(DATA BLOCK)
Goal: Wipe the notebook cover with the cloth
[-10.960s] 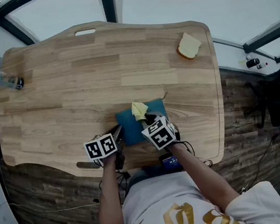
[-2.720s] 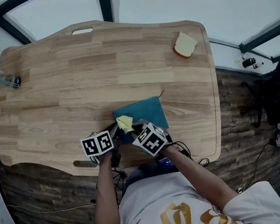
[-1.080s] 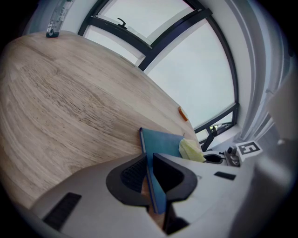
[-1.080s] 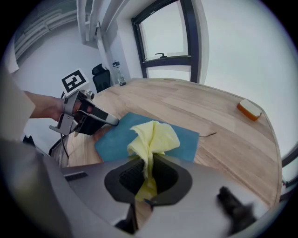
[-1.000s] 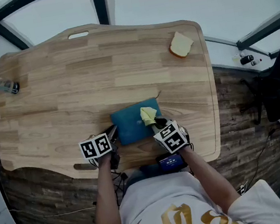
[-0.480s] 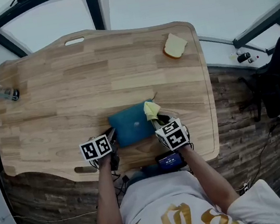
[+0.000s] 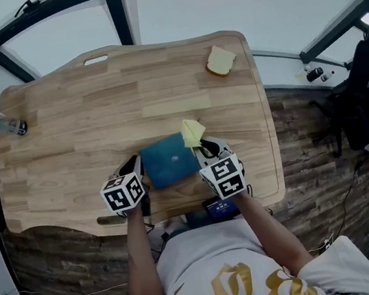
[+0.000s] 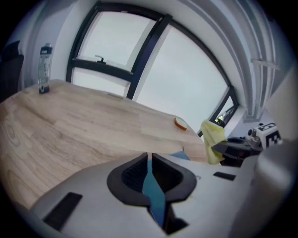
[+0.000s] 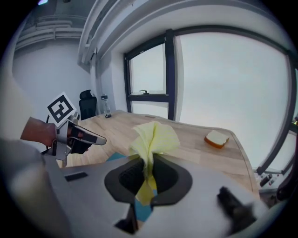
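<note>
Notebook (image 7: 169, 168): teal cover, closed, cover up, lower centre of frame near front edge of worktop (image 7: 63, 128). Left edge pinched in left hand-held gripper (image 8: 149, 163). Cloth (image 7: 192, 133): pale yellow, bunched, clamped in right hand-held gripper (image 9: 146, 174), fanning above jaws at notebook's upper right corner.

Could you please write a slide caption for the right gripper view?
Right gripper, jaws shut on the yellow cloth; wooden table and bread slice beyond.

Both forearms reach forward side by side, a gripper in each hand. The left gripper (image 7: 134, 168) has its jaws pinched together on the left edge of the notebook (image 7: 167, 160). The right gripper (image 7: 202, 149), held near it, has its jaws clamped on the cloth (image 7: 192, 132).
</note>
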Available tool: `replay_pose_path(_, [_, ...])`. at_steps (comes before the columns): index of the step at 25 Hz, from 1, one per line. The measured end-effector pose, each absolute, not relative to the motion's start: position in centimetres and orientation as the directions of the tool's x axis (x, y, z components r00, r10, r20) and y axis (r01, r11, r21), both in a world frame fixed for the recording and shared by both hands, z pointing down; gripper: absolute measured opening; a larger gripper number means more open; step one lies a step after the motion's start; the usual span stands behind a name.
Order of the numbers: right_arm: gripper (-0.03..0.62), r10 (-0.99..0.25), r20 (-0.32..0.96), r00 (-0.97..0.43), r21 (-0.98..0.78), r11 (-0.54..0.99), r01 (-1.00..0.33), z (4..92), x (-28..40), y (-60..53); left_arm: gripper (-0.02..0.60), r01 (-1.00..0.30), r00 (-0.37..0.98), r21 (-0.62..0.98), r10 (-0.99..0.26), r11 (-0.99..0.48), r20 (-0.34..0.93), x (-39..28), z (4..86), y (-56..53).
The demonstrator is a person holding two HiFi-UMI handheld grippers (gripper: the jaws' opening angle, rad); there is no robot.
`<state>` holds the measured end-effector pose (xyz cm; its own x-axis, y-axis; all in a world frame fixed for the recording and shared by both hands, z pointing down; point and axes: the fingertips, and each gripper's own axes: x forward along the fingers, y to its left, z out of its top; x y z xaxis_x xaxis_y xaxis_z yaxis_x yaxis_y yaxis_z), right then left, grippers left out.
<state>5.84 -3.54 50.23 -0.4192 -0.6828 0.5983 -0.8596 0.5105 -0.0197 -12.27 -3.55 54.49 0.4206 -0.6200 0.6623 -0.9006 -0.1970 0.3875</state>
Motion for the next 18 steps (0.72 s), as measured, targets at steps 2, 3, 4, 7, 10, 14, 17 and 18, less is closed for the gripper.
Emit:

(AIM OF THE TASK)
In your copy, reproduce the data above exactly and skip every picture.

(RESULT OF THIS TASK)
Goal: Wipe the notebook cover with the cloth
[-10.960s] 
[-2.720s] 
[-1.080s] 
[-1.080s] 
[-1.000s] 
[-0.480s] 
[+0.000s] 
[+0.000s] 
[+0.000s] 
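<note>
Notebook (image 7: 169, 168): teal cover, closed, cover up, lower centre of frame near front edge of worktop (image 7: 63, 128). Left edge pinched in left hand-held gripper (image 8: 149, 163). Cloth (image 7: 192, 133): pale yellow, bunched, clamped in right hand-held gripper (image 9: 146, 174), fanning above jaws at notebook's upper right corner.

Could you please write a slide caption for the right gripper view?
Right gripper, jaws shut on the yellow cloth; wooden table and bread slice beyond.

Both forearms reach forward side by side, a gripper in each hand. The left gripper (image 7: 134, 168) has its jaws pinched together on the left edge of the notebook (image 7: 167, 160). The right gripper (image 7: 202, 149), held near it, has its jaws clamped on the cloth (image 7: 192, 132).
</note>
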Available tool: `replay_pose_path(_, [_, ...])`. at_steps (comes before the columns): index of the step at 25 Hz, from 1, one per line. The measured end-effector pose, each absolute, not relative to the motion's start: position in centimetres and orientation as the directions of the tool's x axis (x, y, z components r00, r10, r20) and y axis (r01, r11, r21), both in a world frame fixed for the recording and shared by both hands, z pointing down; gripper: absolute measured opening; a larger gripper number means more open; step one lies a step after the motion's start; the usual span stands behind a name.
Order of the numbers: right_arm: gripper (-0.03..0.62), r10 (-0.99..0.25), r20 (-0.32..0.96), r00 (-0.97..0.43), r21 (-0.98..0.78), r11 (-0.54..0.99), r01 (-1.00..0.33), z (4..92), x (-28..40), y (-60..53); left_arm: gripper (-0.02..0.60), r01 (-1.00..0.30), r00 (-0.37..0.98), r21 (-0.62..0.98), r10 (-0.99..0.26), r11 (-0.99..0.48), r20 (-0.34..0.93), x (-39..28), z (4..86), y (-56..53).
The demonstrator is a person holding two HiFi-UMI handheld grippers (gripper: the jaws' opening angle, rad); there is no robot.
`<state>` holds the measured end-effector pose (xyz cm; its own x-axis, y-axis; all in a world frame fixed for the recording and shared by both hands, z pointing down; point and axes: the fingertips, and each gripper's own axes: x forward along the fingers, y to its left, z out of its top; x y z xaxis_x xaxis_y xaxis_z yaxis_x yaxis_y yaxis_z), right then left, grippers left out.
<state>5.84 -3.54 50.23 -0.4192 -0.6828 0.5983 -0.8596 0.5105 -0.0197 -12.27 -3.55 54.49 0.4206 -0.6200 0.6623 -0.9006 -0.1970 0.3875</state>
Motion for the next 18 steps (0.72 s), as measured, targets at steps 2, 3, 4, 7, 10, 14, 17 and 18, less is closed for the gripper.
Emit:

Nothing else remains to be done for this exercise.